» Exercise
Once the line with "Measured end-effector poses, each" is found in the entries below, print it and each following line exactly, stopping after the line with "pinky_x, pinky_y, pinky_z"; print nothing else.

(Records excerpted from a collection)
·····

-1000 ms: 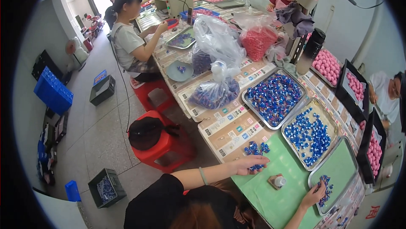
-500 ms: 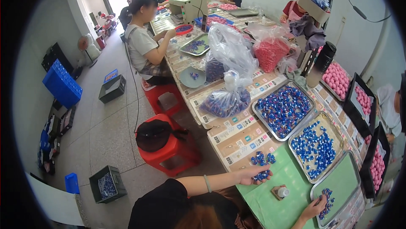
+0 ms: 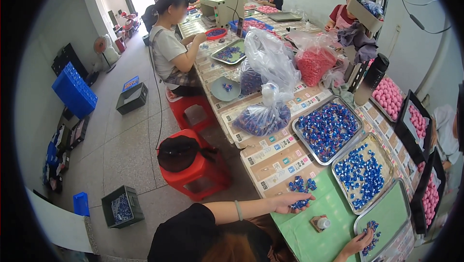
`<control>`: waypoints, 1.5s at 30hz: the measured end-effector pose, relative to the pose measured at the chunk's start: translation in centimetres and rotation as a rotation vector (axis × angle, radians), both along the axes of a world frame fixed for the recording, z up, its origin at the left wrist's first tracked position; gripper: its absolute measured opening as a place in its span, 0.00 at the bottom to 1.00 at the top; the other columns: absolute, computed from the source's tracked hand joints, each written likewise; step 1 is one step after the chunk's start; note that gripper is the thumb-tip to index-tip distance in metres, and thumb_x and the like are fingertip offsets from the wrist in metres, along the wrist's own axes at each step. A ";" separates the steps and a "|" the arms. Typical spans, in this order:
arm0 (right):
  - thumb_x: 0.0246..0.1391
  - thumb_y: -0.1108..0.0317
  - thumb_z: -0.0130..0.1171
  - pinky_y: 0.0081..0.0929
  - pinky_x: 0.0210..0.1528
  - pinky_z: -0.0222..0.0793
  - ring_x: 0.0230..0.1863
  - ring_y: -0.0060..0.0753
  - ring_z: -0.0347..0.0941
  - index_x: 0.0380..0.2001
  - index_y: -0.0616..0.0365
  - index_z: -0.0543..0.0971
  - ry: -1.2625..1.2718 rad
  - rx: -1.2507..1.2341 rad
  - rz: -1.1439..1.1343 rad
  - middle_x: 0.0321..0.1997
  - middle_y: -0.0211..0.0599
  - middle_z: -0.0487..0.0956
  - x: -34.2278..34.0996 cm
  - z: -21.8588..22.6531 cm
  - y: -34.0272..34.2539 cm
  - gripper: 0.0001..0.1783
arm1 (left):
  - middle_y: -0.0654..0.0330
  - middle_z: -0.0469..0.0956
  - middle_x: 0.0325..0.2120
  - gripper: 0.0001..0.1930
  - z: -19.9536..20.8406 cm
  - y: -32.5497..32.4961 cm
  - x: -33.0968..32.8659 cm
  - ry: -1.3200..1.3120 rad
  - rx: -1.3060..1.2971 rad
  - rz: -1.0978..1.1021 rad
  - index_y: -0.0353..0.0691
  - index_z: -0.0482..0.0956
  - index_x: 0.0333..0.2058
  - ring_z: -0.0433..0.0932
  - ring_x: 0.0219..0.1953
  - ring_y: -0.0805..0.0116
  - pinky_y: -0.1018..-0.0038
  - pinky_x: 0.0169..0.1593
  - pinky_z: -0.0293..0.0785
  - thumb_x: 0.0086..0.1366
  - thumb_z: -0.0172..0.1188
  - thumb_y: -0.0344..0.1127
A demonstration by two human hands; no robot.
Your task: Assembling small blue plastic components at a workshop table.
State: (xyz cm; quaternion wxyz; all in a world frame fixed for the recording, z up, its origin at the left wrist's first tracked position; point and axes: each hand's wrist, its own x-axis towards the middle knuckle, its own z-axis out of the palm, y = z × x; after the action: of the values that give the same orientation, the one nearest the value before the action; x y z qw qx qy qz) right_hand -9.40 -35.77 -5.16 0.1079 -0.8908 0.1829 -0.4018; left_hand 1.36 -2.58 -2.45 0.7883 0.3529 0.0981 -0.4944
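Note:
My left hand (image 3: 293, 202) is cupped, fingers curled around several small blue-and-white pieces (image 3: 300, 204). A loose heap of similar pieces (image 3: 300, 183) lies just beyond it, at the edge of a green sheet (image 3: 309, 233). To the right, my right hand (image 3: 356, 244) reaches over the near rim of a green-floored metal tray (image 3: 407, 199). Its fingertips are pinched at a cluster of blue and reddish pieces (image 3: 372, 242) in that tray. A small white-capped bottle in a cardboard block (image 3: 321, 223) stands between my hands.
Two metal trays of blue pieces (image 3: 328, 129) (image 3: 360, 172) lie beyond. Knotted plastic bags (image 3: 263, 117), a dark bottle (image 3: 372, 80) and black trays of pink balls (image 3: 427, 199) crowd the table. A red stool (image 3: 193, 170) is at left; a co-worker (image 3: 171, 44) sits farther up.
The whole view has shifted slightly right and down. My right hand has drawn a little nearer to me at the piece cluster; my left hand keeps its cupped hold.

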 end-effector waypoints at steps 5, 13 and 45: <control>0.52 0.79 0.45 0.37 0.49 0.61 0.48 0.47 0.66 0.44 0.68 0.71 -0.047 0.001 -0.026 0.47 0.49 0.70 0.1 -0.2 -0.2 0.14 | 0.66 0.72 0.33 0.17 -0.3 0.2 0.2 -0.006 -0.011 -0.031 0.45 0.67 0.49 0.70 0.27 0.83 0.90 0.23 0.66 0.63 0.49 0.42; 0.53 0.79 0.47 0.35 0.47 0.63 0.45 0.47 0.67 0.42 0.69 0.71 -0.081 -0.019 -0.005 0.44 0.49 0.71 -0.7 -0.6 -0.9 0.13 | 0.68 0.71 0.30 0.16 0.6 0.1 -0.7 0.149 -0.035 0.026 0.40 0.68 0.47 0.70 0.29 0.81 0.87 0.26 0.68 0.64 0.49 0.39; 0.44 0.81 0.56 0.20 0.39 0.66 0.36 0.25 0.71 0.34 0.64 0.76 0.302 0.634 0.461 0.34 0.36 0.75 -0.4 7.5 11.7 0.10 | 0.61 0.71 0.33 0.15 0.5 -1.8 -3.1 0.202 -0.151 0.036 0.39 0.66 0.48 0.72 0.31 0.76 0.87 0.26 0.70 0.61 0.51 0.31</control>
State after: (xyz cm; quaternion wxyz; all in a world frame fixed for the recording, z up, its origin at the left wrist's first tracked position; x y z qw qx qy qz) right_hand -9.83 -24.04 2.31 0.4356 -0.8800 0.1072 -0.1560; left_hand -1.71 -4.40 -1.99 0.8074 0.2390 0.1459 -0.5193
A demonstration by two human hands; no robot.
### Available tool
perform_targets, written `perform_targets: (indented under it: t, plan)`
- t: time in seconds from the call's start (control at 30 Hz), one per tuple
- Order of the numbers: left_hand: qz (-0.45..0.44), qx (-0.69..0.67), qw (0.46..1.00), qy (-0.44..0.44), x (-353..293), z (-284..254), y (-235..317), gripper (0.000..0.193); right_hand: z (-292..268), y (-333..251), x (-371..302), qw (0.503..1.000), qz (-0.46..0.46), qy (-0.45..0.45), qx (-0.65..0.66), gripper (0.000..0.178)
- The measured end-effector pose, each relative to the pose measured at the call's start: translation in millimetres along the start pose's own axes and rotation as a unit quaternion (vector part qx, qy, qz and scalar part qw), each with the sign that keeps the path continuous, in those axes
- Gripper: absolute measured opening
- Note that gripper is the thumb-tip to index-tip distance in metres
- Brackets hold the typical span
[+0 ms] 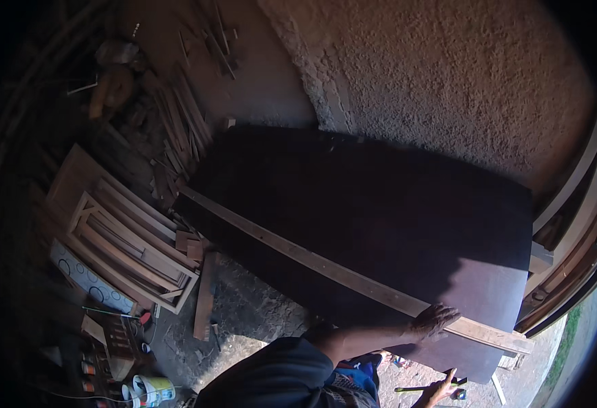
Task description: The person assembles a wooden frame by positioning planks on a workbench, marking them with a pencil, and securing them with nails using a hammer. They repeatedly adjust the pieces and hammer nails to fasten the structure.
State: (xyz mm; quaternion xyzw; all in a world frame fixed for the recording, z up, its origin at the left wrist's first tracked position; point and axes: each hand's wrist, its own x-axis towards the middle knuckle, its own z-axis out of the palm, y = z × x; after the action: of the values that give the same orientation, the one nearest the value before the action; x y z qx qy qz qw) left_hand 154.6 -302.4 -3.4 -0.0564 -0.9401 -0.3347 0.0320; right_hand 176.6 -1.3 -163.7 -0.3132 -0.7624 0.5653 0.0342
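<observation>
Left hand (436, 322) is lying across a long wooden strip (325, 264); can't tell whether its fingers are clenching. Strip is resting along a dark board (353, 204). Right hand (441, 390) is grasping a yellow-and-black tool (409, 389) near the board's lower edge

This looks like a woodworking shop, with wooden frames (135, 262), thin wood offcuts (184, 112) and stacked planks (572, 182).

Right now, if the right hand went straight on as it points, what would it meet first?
The right hand would likely meet the near edge of the dark panel; depth is unclear, so it might pass above or below.
</observation>
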Motion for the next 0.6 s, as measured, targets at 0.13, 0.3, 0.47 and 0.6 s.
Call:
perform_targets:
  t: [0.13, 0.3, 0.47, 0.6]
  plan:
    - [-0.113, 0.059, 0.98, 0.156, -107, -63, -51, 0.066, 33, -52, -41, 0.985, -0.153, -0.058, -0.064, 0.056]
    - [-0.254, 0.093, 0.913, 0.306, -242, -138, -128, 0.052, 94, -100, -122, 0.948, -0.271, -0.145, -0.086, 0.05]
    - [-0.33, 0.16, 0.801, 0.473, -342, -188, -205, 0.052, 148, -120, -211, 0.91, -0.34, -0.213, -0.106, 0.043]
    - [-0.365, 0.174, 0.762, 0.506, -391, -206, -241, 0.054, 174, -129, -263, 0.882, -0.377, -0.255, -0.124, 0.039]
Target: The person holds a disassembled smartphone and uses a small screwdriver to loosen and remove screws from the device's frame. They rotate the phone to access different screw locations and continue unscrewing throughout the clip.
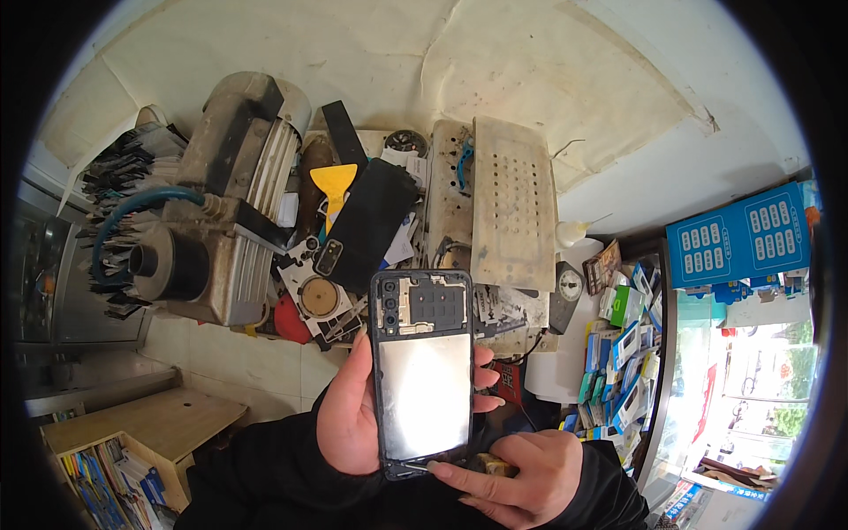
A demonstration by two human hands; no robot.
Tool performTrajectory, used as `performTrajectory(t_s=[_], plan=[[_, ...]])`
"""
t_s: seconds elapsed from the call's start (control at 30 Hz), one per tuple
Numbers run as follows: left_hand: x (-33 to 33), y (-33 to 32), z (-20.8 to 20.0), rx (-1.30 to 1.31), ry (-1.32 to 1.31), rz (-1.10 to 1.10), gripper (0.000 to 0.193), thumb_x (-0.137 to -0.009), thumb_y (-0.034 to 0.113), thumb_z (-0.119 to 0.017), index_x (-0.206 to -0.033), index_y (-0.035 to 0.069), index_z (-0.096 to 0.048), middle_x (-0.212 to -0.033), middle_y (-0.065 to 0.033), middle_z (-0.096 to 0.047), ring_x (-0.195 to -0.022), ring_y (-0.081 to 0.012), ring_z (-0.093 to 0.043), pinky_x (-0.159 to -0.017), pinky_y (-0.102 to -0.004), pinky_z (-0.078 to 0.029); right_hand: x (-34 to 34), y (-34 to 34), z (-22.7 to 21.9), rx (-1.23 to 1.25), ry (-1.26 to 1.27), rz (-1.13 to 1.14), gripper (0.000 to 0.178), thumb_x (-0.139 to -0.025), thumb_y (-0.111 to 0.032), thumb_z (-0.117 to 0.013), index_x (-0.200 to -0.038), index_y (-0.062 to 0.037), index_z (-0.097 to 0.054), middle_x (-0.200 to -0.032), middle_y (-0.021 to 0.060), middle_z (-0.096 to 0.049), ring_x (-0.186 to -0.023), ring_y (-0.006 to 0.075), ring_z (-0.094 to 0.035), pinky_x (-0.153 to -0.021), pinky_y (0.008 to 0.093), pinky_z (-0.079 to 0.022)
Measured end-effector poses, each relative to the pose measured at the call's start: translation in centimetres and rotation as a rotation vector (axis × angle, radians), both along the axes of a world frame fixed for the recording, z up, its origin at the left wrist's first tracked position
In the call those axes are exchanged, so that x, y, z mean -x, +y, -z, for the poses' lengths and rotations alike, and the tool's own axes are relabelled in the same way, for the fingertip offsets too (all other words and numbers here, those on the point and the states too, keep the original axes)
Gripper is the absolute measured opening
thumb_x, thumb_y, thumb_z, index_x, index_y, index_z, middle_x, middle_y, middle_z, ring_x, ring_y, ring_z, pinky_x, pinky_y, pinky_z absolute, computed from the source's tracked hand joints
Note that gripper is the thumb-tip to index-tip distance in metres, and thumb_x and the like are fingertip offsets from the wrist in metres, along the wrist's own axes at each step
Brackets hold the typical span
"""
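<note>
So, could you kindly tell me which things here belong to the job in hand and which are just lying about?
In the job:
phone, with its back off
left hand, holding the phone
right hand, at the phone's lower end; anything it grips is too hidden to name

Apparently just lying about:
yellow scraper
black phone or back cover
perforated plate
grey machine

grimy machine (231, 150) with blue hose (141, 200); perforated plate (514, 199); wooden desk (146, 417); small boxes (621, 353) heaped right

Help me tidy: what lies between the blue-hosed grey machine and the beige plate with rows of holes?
In the head view, a yellow scraper, a black panel, a stained plate and other clutter lie between them.
</note>
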State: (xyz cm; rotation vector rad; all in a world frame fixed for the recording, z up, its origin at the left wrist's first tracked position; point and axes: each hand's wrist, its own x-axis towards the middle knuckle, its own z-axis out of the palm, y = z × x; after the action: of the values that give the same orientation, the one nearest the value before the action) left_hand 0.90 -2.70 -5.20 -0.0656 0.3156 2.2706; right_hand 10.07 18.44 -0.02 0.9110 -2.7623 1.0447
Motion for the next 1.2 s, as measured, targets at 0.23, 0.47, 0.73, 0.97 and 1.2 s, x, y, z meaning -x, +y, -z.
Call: performTrajectory(t_s=[0.23,0.47,0.73,0.97,1.2], plan=[[-0.2,-0.2,-0.9,0.101,-0.064,-0.003,0.089,-0.111,0.067,-0.014,-0.16,-0.003,-0.038,-0.153,-0.0299,-0.053,-0.136,-0.0459,-0.058,-0.115,-0.0639,-0.047,-0.2,-0.2,-0.6,-0.025,-0.102,0.033,0.055,-0.077,-0.033,-0.085,-0.132,-0.0281,-0.08,-0.066,-0.001,-0.051,-0.046,0.0121,-0.047,-0.041,0.0297,-0.036],[-0.2,-0.3,-0.2,0.033,0.075,0.005,0.088,-0.11,0.068,-0.019,-0.162,-0.001,-0.035,-0.154,-0.0255,-0.052,-0.138,-0.0379,-0.057,-0.115,-0.0554,-0.049,-0.3,-0.4,-0.9,-0.06,-0.077,0.071,0.059,-0.075,-0.036,-0.084,-0.133,-0.0281,-0.08,-0.064,-0.002,-0.043,-0.045,0.0119,-0.043,-0.041,0.0296,-0.033],[-1.0,-0.5,-0.9,0.056,-0.007,0.03,0.089,-0.11,0.069,-0.016,-0.162,-0.001,-0.035,-0.155,-0.0253,-0.052,-0.137,-0.0378,-0.058,-0.114,-0.0534,-0.049,0.1,-0.5,-1.4,-0.087,-0.058,0.069,0.061,-0.075,-0.037,-0.084,-0.135,-0.0296,-0.078,-0.063,-0.0026,-0.038,-0.044,0.0122,-0.039,-0.041,0.0302,-0.031],[-1.3,-0.3,-0.3,-0.039,0.015,0.043,0.095,-0.109,0.072,-0.013,-0.162,-0.003,-0.036,-0.154,-0.0255,-0.053,-0.131,-0.0373,-0.062,-0.112,-0.0511,-0.05,0.4,-0.5,-2.2,-0.049,-0.057,0.087,0.055,-0.086,-0.025,-0.08,-0.141,-0.0233,-0.074,-0.07,0.0031,-0.044,-0.051,0.0217,-0.048,-0.047,0.0361,-0.039],[-1.6,0.0,-0.4,-0.026,0.012,0.053,0.099,-0.107,0.075,-0.01,-0.161,-0.004,-0.036,-0.154,-0.025,-0.053,-0.13,-0.0361,-0.062,-0.113,-0.0501,-0.049,0.7,-0.3,-2.2,-0.043,-0.062,0.121,0.056,-0.086,-0.021,-0.08,-0.142,-0.0248,-0.073,-0.071,0.0042,-0.046,-0.052,0.0238,-0.051,-0.049,0.0375,-0.042]])
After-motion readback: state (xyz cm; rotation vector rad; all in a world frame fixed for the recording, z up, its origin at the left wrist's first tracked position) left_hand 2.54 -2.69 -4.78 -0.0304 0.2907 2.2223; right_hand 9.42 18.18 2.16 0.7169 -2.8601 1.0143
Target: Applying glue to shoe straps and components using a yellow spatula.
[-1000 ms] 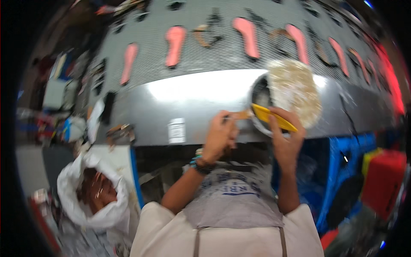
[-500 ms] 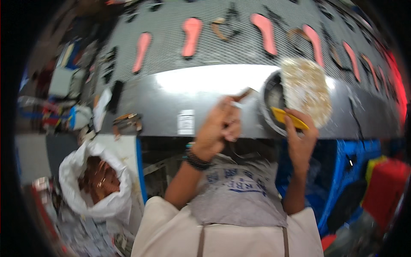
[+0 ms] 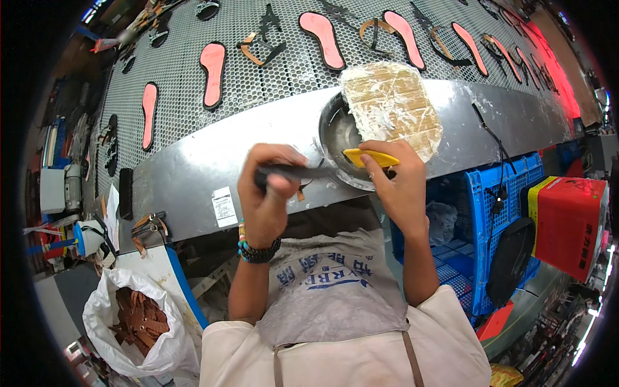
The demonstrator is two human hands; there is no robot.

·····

» Your response
Measured end-effector poses, each relative to the pose measured at the call's start: translation in centimetres and rotation as a rotation vector (axis × angle, radians), both along the axes of a world frame fixed for the recording, z up, its origin at the left wrist's first tracked position
In the call those axes are exchanged, so that x, y, z mean -x, +y, -z, for the poses' lengths and rotations alike, and the tool's own axes are relabelled in the same way, for the fingertip offsets too (all other words and numbers here, those on the point and the states too, keep the original axes)
Gripper is the absolute measured opening
thumb_x, thumb_y, thumb_z, index_x, index_y, index_z, middle_x, middle_y, middle_z, ring_x, ring_y, ring_z, pinky_x, pinky_y, pinky_z absolute, computed from the source's tracked hand joints

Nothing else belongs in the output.